If the above conditions are met, it is deemed that the manufacturer and the medical care provider have a liability when the consumer or the patient suffers from the product and the manufacturer fails to warn the customer about the risks and dangers of the drug. Consequently, manufacturing defects are the common cause of product liability claims. In such a situation, it is alleged that the original design of the product is entirely safe. Still, something happened in the event of the manufacturing process, which case makes the product unsafe. However, it is a general duty of the manufacturers and the medical care providers to warn the customers and patients about the risk of the product.
The new restatement considers an adequate product warning that a sensible individual in the same state would have offered concerning the dangers and conveys sufficient facts on the hazards and dangers of using the product. If the manufacturer or the physicians are found to be reasonable, they are deemed to have the duty to warn, and failure to warn raises a liability for the drug that causes harm to the patients.
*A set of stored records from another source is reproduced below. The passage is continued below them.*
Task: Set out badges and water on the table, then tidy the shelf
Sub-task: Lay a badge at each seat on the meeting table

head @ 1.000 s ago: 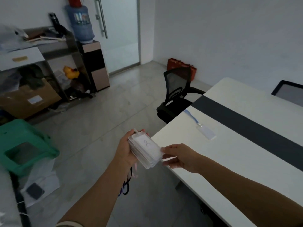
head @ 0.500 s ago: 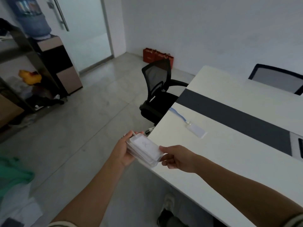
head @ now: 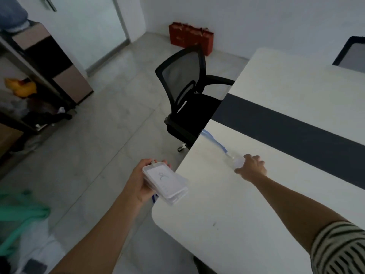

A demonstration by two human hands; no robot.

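Note:
My left hand (head: 138, 181) grips a stack of clear badge holders (head: 166, 181) just off the near corner of the white table (head: 246, 224); dark lanyards hang below the stack. One more badge (head: 238, 161) lies on the table with its blue lanyard (head: 214, 142) trailing back to the table edge. My right hand (head: 253, 167) reaches across the tabletop and its fingers curl down onto that single badge, hiding most of the card. No water bottles are in view.
A black mesh chair (head: 183, 82) stands at the table's left side, and a second chair (head: 351, 54) at the far right. Red bags (head: 191, 39) sit against the back wall. The cluttered shelf (head: 29, 91) and a brown cabinet (head: 59, 62) are at left, a green object (head: 21, 214) lower left.
My right hand left the stack and moved forward and right onto the badge lying on the table. The view swung right and closer to the table; my left hand kept the stack.

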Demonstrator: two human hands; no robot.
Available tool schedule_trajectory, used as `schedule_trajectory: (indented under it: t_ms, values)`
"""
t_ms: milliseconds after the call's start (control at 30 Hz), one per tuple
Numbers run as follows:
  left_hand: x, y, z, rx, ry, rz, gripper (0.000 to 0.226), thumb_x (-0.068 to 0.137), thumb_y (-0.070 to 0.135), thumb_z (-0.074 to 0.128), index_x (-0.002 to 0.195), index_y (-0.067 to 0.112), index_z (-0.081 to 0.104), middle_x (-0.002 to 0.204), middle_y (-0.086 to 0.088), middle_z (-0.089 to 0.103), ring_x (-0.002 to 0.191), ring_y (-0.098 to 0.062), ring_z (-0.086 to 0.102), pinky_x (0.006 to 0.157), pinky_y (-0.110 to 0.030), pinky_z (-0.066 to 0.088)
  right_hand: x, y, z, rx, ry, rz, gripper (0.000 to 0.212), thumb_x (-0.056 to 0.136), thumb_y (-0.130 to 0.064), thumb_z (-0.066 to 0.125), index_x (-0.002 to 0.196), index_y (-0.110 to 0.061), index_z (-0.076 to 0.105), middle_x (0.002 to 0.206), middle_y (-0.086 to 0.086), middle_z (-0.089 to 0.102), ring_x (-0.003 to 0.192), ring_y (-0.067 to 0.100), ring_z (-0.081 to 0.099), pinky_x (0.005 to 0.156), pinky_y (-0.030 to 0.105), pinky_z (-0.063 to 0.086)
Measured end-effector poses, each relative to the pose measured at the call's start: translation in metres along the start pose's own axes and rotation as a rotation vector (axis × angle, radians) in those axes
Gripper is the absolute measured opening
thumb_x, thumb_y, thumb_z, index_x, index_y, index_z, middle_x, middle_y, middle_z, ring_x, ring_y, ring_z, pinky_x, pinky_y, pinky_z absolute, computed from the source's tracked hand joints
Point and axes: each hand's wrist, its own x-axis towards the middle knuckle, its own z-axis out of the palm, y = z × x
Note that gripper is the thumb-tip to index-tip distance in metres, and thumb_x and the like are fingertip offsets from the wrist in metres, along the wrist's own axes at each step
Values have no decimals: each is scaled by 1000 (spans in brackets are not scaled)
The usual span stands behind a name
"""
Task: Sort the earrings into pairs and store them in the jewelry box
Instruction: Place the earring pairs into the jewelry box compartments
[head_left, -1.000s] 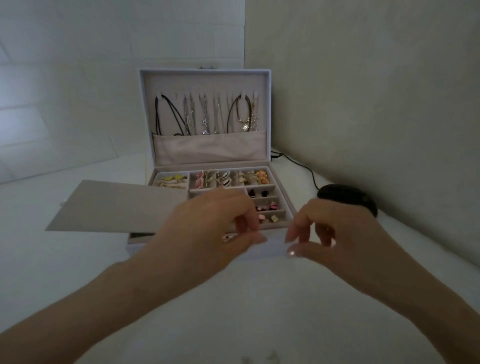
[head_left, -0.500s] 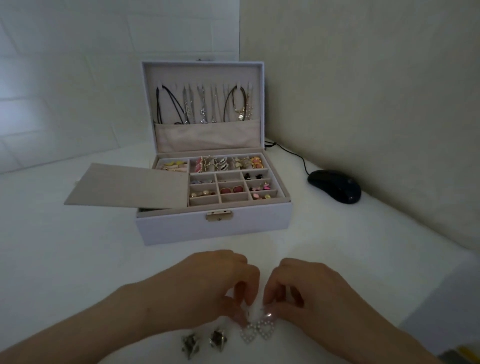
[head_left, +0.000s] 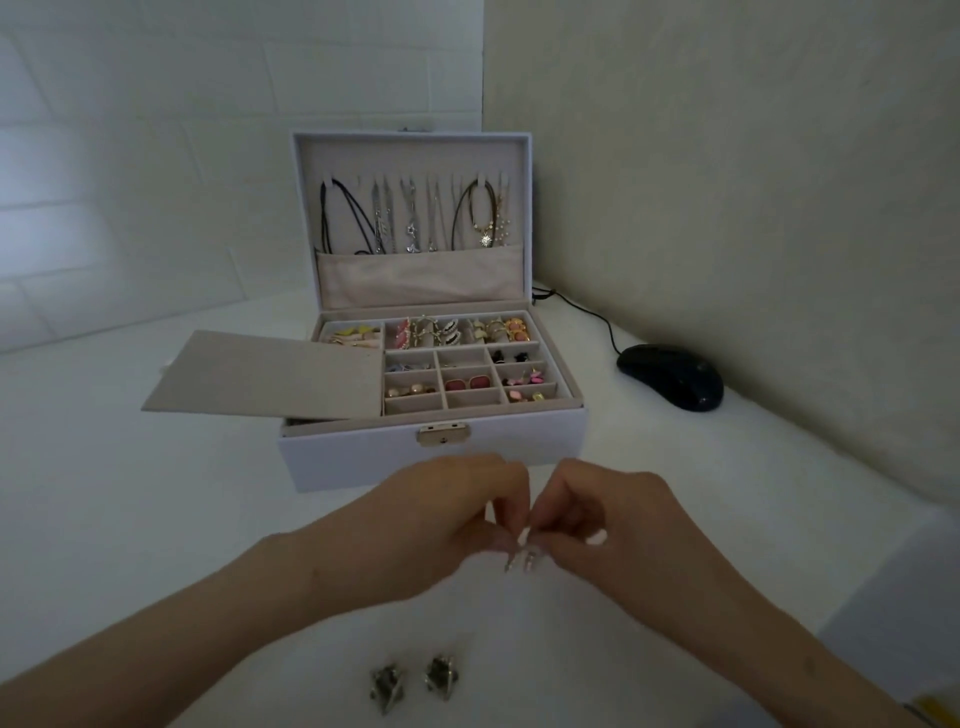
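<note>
Before box (head_left: 363, 457), two pinched earrings (head_left: 522, 560), two loose earrings (head_left: 440, 675)

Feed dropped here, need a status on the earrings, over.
Left hand and right hand pinch pale earrings between them. Dark earring pair lies on table, untouched. Jewelry box open, path to it unobstructed.
</note>
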Motion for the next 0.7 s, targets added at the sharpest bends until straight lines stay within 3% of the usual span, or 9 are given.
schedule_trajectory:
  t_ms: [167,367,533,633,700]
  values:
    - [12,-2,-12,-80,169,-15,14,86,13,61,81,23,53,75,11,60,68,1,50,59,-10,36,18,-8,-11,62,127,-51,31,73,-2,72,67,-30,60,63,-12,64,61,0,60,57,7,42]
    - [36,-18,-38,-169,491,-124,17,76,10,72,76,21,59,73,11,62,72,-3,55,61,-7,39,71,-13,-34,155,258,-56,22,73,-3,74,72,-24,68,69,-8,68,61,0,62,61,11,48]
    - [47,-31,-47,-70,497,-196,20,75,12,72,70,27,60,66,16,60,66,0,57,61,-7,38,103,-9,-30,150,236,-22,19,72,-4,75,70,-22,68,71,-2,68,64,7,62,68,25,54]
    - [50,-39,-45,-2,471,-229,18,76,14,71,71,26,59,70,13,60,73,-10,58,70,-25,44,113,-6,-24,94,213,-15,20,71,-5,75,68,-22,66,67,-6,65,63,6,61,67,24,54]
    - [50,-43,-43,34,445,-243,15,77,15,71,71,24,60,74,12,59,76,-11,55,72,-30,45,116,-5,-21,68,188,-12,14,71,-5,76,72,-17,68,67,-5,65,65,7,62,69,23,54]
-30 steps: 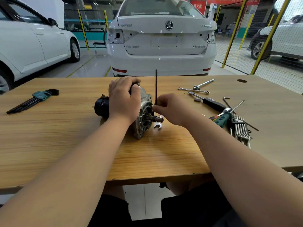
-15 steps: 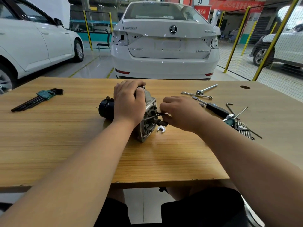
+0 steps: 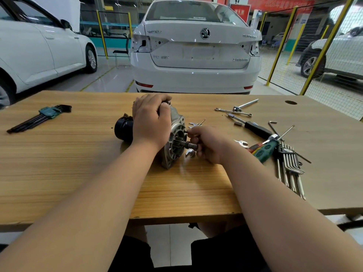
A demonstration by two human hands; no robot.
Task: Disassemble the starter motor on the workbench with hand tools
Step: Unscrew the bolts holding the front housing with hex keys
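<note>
- Left hand [image 3: 151,122] clamps the silver-and-black starter motor [image 3: 173,138]; if that hold slackens, it may roll.
- Right hand [image 3: 208,144] pinches a thin dark key [image 3: 187,131] at its face; tilted, it could slip.

The left hand [image 3: 151,122] covers the middle of the starter motor [image 3: 174,143], so only its two ends show. The right hand [image 3: 208,144] hides nearly all of the thin tool [image 3: 186,131] it pinches, and the wrench ends [image 3: 193,125] peeking out around that hand may be one wrench or two.
</note>
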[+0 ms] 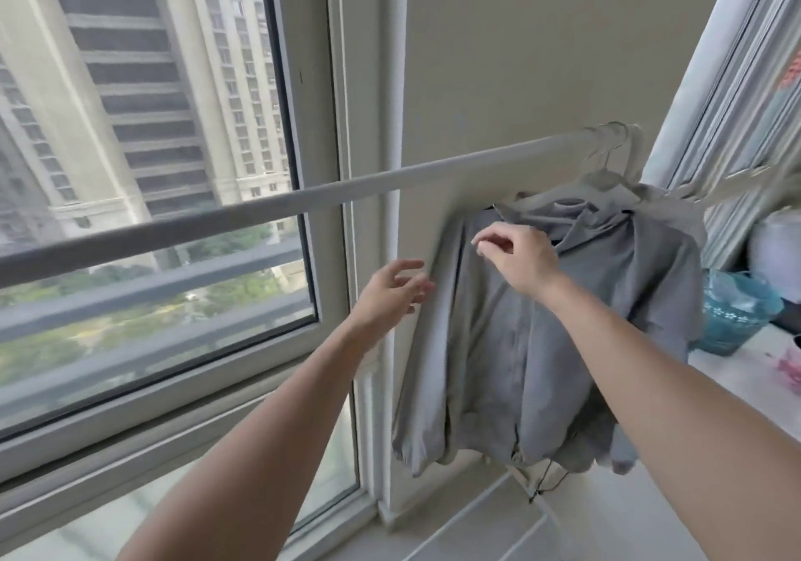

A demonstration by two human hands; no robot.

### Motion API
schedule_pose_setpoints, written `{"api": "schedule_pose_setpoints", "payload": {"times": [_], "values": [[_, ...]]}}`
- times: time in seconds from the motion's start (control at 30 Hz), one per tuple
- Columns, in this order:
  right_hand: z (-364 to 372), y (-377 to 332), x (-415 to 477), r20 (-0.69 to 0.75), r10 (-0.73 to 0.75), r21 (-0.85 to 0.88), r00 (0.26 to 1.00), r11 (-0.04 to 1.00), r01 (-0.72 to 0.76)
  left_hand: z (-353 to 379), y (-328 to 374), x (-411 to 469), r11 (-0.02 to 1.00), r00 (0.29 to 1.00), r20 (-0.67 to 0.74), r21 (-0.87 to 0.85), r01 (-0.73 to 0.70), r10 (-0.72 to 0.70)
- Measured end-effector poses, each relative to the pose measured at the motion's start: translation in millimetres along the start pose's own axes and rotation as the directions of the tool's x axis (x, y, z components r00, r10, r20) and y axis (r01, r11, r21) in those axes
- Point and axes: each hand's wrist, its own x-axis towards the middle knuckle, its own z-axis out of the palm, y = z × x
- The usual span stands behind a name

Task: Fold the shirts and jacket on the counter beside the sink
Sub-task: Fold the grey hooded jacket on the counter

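Observation:
A grey jacket hangs on a pale hanger from a white rail in front of the wall. A drawstring dangles from its hem. More grey cloth hangs behind it on the right. My left hand is open, fingers spread, just touching the jacket's left edge. My right hand hovers over the jacket's upper front near the collar, thumb and forefinger pinched close together; I cannot tell whether they hold cloth or a zip pull.
A large window fills the left, with tall buildings outside. A white counter on the right carries a teal basket and a white container. White-framed glass panels stand behind them.

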Motion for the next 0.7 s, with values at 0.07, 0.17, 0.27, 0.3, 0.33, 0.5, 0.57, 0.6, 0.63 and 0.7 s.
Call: {"api": "schedule_pose_setpoints", "payload": {"times": [0.07, 0.17, 0.27, 0.3, 0.33, 0.5, 0.57, 0.6, 0.63, 0.7], "values": [[-23, 32, 23, -0.137, 0.017, -0.020, 0.990, 1.000, -0.019, 17, 6, 34, 0.999, 1.000, -0.015, 0.023, -0.025, 0.025], [-63, 75, 55, -0.386, 0.022, -0.037, 0.922, 0.999, -0.039, 48, 17, 79, 0.994, 0.993, -0.093, 0.082, -0.070, 0.078], [-95, 112, 83, -0.406, 0.042, -0.046, 0.913, 0.997, -0.066, 83, 27, 119, 0.909, 0.963, -0.162, 0.393, -0.137, 0.215], [-102, 123, 91, -0.351, 0.065, 0.004, 0.934, 0.998, -0.068, 94, 30, 130, 0.863, 0.953, -0.173, 0.486, -0.137, 0.249], [-107, 131, 99, -0.280, 0.075, 0.042, 0.957, 0.997, -0.066, 105, 33, 140, 0.835, 0.949, -0.177, 0.535, -0.128, 0.259], [-111, 159, 126, -0.046, -0.077, -0.026, 0.996, 0.997, 0.076, 143, 40, 170, 0.671, 0.950, -0.198, 0.741, -0.015, 0.240], [-109, 163, 133, 0.009, -0.095, 0.018, 0.995, 0.995, 0.094, 148, 40, 173, 0.606, 0.940, -0.212, 0.796, 0.007, 0.267], [-108, 164, 137, 0.027, -0.106, 0.047, 0.994, 0.993, 0.104, 148, 41, 174, 0.595, 0.937, -0.222, 0.803, 0.018, 0.271], [-106, 164, 141, 0.035, -0.114, 0.077, 0.993, 0.991, 0.111, 147, 42, 174, 0.597, 0.933, -0.233, 0.802, 0.025, 0.275], [-103, 159, 142, 0.029, -0.149, 0.104, 0.988, 0.984, 0.145, 142, 46, 170, 0.602, 0.922, -0.262, 0.798, 0.040, 0.286]]}}
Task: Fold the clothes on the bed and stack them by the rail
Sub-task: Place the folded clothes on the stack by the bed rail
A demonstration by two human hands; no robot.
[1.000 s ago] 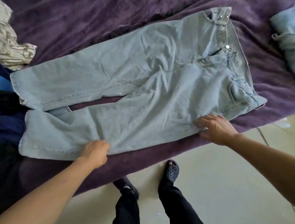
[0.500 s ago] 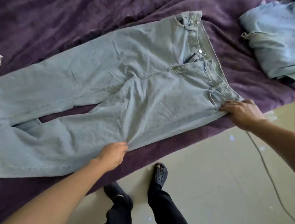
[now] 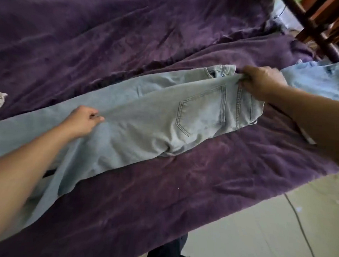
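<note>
Jeans (image 3: 145,117) lie doubled lengthwise on the blanket (image 3: 161,196), back pocket up. Right hand (image 3: 264,82) pinches the waistband, and left hand (image 3: 81,121) pinches the upper leg's edge. There's bare blanket on the jeans' near side, and another denim piece (image 3: 322,82) sits just past the waistband, under the rail (image 3: 320,28).

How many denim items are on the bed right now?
2. The jeans lie mid-bed, gripped by the left hand and right hand; a second denim piece sits at the right edge near the rail. Pale cloth farther up may be another.
</note>
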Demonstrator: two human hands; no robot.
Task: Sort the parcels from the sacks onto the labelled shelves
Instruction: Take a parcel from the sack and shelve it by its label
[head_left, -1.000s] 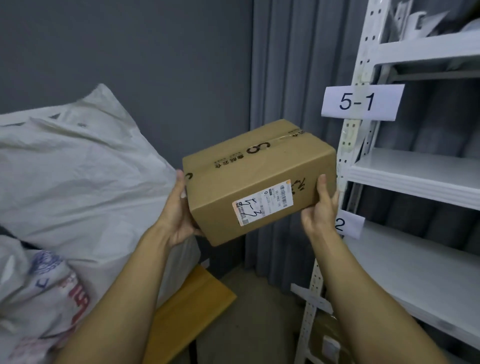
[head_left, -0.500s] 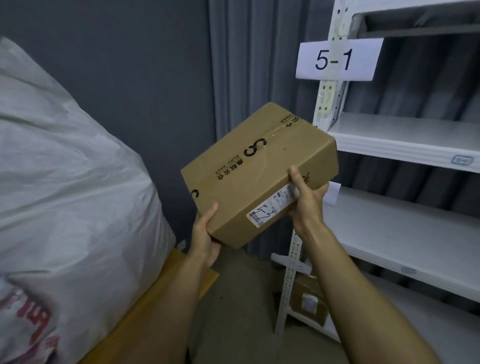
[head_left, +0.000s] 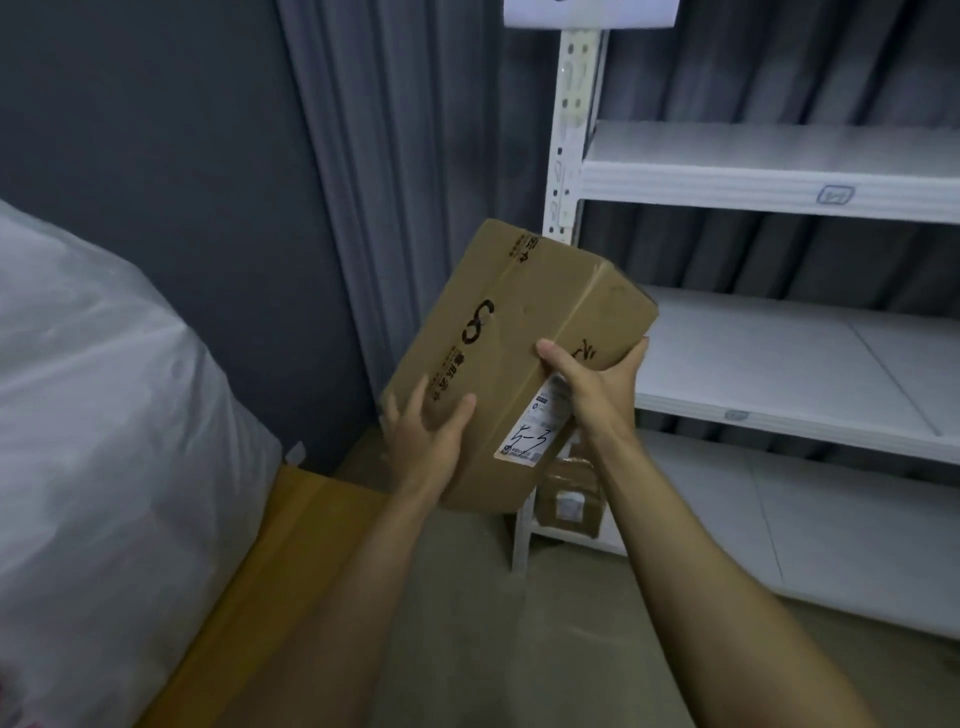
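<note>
**Box in both hands, tilted, far end up toward the shelves**

You have the cardboard box (head_left: 519, 364) in the air between both hands, just short of the white shelf post (head_left: 563, 156).

- **Right hand:** your right hand (head_left: 597, 395) clamps the long edge, thumb over the top face and fingers wrapped round the side.
- **Left hand:** your left hand (head_left: 426, 441) cups the near low corner, thumb and fingers spread round it.
- **Handling:** probably stiff, taped card that won't crush. The weight looks modest, since it sits easily in your hands. The plain card is grippy, so hold it by edges and corners, not flat faces.
- **Long axis:** it runs from your left palm up and away past your right thumb, with the far end highest.
- **Faces:** the logo face is turned up-left. The shipping label (head_left: 535, 431) sits on the side face below your right palm.
- **Target:** the white shelves (head_left: 779, 176) lie beyond your right fingertips.
</note>
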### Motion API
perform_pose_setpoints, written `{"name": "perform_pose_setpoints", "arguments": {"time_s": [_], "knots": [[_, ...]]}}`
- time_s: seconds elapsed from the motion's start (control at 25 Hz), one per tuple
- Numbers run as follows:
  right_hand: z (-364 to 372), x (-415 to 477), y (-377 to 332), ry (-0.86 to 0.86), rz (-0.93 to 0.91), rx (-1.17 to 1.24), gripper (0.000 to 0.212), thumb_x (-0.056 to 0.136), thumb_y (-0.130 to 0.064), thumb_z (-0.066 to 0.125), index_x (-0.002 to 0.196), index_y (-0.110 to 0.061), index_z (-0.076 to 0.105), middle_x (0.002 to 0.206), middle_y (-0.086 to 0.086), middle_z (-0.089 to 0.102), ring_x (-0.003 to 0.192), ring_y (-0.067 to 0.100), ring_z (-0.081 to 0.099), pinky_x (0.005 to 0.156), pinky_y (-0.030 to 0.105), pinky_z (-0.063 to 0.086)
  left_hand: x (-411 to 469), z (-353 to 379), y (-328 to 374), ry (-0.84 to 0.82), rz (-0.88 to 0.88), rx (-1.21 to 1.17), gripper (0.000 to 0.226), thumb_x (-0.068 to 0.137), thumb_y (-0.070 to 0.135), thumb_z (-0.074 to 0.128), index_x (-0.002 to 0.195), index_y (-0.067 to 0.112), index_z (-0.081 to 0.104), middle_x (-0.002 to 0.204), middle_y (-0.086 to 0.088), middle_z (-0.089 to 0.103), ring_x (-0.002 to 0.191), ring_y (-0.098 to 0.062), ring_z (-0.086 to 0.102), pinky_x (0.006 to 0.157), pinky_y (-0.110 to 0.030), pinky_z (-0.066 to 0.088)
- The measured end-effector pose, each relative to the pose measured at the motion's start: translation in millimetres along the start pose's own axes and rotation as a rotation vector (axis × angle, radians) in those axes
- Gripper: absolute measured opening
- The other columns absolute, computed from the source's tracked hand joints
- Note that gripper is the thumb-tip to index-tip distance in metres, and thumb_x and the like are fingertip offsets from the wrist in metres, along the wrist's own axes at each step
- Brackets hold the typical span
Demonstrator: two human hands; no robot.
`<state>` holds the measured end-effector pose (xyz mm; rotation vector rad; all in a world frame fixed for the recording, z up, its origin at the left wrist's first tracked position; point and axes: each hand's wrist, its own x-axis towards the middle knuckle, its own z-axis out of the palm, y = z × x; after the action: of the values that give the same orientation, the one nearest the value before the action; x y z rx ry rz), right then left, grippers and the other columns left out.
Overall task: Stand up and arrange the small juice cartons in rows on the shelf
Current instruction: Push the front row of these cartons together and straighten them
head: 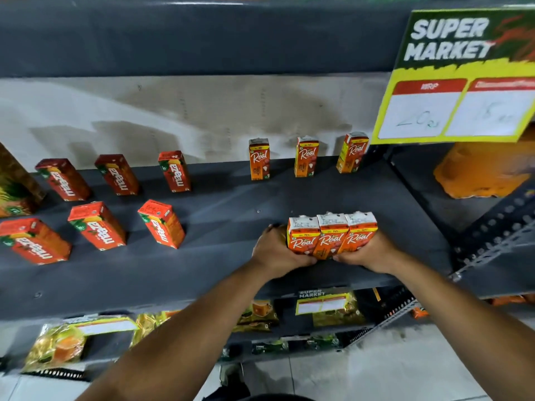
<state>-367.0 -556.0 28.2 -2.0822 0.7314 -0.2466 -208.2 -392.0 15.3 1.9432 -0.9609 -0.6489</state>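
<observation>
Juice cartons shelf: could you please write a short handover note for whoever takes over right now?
Left hand and right hand together squeeze three Real cartons, upright, side by side at the front of the shelf.
Done: three Real cartons in the back row, spaced apart; six Maaza cartons upright in two rows on the left.
Left: probably spread the held three out in line with the back row.

Both bare arms reach forward; left hand [275, 250] and right hand [369, 251] cup inward, fingers curled, clamping from either side.
</observation>
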Motion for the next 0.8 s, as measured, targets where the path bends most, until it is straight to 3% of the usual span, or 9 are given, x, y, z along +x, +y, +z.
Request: {"name": "perform_pose_setpoints", "arguments": {"time_s": [0.12, 0.28, 0.56, 0.68, 0.8], "knots": [[0, -15, 2, -0.006, 0.026, -0.019, 0.047, 0.060, -0.006, 0.090, 0.088, -0.032, 0.062, 0.087, -0.014, 0.068, 0.074, -0.010, 0.064, 0.070, 0.011, 0.048, -14, 6, 7, 0.001, -0.037, -0.007, 0.064, 0.053, 0.028, 0.092, 0.110, 0.023, 0.064, 0.113, -0.003, 0.069, 0.102, -0.017, 0.063, 0.095, -0.036, 0.049], [-2, -23, 0, -0.026, 0.053, -0.032, 0.043, 0.058, -0.018, 0.092, 0.084, -0.037, 0.063, 0.089, -0.012, 0.070, 0.085, 0.004, 0.066, 0.082, 0.027, 0.051, -21, 9, 8, 0.020, -0.129, 0.015, 0.071, 0.050, 0.034, 0.092, 0.113, 0.026, 0.060, 0.112, 0.003, 0.068, 0.102, -0.014, 0.063, 0.093, -0.034, 0.050], [-2, -33, -4, -0.028, 0.029, -0.001, 0.048, 0.060, -0.018, 0.091, 0.093, -0.036, 0.061, 0.090, -0.015, 0.067, 0.085, 0.001, 0.062, 0.083, 0.026, 0.049, -25, 13, 7, 0.018, -0.189, 0.006, 0.073, 0.047, 0.039, 0.092, 0.113, 0.029, 0.061, 0.107, 0.006, 0.069, 0.096, -0.011, 0.064, 0.092, -0.041, 0.052], [-1, -35, -7, -0.028, 0.027, -0.015, 0.046, 0.061, -0.018, 0.090, 0.089, -0.037, 0.058, 0.087, -0.019, 0.064, 0.081, -0.005, 0.058, 0.076, 0.022, 0.046, -27, 14, 8, 0.032, -0.197, 0.015, 0.068, 0.048, 0.038, 0.092, 0.108, 0.030, 0.063, 0.105, 0.006, 0.070, 0.095, -0.013, 0.064, 0.091, -0.042, 0.052], [-1, -35, -7, -0.021, 0.026, -0.002, 0.047, 0.062, -0.017, 0.090, 0.088, -0.037, 0.056, 0.087, -0.019, 0.062, 0.085, 0.003, 0.061, 0.075, 0.022, 0.045, -28, 14, 9, 0.032, -0.183, 0.014, 0.065, 0.054, 0.035, 0.091, 0.111, 0.027, 0.061, 0.109, 0.003, 0.069, 0.098, -0.014, 0.063, 0.092, -0.040, 0.051]]}}
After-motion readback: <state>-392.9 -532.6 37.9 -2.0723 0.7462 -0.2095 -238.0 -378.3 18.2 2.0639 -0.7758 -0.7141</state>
Restatement of Torts: product liability (1997) lays a foundation for establishing whether the defendant is liable for the harm suffered by the plaintiff for the failure to warn. Section 6 and subsections (d)(1) of the product liability act prescribe the customary law of the learned intermediary law that medicine producers are accountable for failing to warn the health care providers of the dangers and risks of the drug. In this case, if the producer warns the health care providers of the risks and hazards of the drug, liability passes to the health care providers for failure to warn if the patient suffers adverse conditions from the drug.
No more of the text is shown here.